TASK REQUIREMENTS – Your answer should be an exact copy of the listing.
::::::
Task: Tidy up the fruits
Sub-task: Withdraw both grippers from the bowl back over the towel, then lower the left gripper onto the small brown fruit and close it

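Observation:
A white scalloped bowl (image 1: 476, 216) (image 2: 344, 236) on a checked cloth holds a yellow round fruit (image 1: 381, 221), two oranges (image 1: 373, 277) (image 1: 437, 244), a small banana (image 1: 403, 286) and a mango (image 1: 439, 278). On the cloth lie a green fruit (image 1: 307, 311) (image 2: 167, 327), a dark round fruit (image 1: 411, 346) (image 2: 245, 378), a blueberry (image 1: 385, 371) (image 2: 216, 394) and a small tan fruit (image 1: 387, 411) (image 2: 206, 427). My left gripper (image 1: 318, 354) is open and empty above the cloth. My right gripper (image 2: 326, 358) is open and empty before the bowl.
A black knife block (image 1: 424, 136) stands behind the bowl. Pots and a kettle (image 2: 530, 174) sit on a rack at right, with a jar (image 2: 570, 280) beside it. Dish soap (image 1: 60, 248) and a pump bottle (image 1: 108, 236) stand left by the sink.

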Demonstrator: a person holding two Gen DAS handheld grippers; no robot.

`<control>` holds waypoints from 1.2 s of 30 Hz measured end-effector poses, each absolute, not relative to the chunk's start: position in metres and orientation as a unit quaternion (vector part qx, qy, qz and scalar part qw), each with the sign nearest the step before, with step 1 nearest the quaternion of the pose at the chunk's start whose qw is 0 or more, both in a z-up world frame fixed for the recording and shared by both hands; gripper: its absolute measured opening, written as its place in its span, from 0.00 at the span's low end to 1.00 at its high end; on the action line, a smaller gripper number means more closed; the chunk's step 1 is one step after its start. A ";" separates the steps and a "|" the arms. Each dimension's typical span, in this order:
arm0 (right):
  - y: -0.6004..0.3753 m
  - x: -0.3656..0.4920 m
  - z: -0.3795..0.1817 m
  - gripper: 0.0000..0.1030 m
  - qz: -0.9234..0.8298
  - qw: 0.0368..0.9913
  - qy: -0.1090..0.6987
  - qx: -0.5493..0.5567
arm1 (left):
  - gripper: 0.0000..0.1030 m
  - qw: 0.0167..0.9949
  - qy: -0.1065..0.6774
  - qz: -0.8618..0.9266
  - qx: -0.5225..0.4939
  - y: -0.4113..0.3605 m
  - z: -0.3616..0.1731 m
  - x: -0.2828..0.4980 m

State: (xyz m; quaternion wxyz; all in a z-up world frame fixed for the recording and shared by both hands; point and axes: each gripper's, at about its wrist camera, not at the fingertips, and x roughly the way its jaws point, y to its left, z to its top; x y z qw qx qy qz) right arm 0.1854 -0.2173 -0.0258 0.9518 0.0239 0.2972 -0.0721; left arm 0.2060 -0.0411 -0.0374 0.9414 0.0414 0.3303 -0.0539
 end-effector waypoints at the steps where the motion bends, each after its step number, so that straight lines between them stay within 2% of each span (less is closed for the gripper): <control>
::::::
SOLUTION TO THE PROBLEM –
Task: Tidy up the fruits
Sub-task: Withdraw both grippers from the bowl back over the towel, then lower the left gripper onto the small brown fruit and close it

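Observation:
A white scalloped bowl (image 1: 476, 216) (image 2: 344, 236) on a checked cloth holds a yellow round fruit (image 1: 381, 221), two oranges (image 1: 373, 277) (image 1: 437, 244), a small banana (image 1: 403, 286) and a mango (image 1: 439, 278). On the cloth lie a green fruit (image 1: 307, 311) (image 2: 167, 327), a dark round fruit (image 1: 411, 346) (image 2: 245, 378), a blueberry (image 1: 385, 371) (image 2: 216, 394) and a small tan fruit (image 1: 387, 411) (image 2: 206, 427). My left gripper (image 1: 318, 354) is open and empty above the cloth. My right gripper (image 2: 326, 358) is open and empty before the bowl.
A black knife block (image 1: 424, 136) stands behind the bowl. Pots and a kettle (image 2: 530, 174) sit on a rack at right, with a jar (image 2: 570, 280) beside it. Dish soap (image 1: 60, 248) and a pump bottle (image 1: 108, 236) stand left by the sink.
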
Demonstrator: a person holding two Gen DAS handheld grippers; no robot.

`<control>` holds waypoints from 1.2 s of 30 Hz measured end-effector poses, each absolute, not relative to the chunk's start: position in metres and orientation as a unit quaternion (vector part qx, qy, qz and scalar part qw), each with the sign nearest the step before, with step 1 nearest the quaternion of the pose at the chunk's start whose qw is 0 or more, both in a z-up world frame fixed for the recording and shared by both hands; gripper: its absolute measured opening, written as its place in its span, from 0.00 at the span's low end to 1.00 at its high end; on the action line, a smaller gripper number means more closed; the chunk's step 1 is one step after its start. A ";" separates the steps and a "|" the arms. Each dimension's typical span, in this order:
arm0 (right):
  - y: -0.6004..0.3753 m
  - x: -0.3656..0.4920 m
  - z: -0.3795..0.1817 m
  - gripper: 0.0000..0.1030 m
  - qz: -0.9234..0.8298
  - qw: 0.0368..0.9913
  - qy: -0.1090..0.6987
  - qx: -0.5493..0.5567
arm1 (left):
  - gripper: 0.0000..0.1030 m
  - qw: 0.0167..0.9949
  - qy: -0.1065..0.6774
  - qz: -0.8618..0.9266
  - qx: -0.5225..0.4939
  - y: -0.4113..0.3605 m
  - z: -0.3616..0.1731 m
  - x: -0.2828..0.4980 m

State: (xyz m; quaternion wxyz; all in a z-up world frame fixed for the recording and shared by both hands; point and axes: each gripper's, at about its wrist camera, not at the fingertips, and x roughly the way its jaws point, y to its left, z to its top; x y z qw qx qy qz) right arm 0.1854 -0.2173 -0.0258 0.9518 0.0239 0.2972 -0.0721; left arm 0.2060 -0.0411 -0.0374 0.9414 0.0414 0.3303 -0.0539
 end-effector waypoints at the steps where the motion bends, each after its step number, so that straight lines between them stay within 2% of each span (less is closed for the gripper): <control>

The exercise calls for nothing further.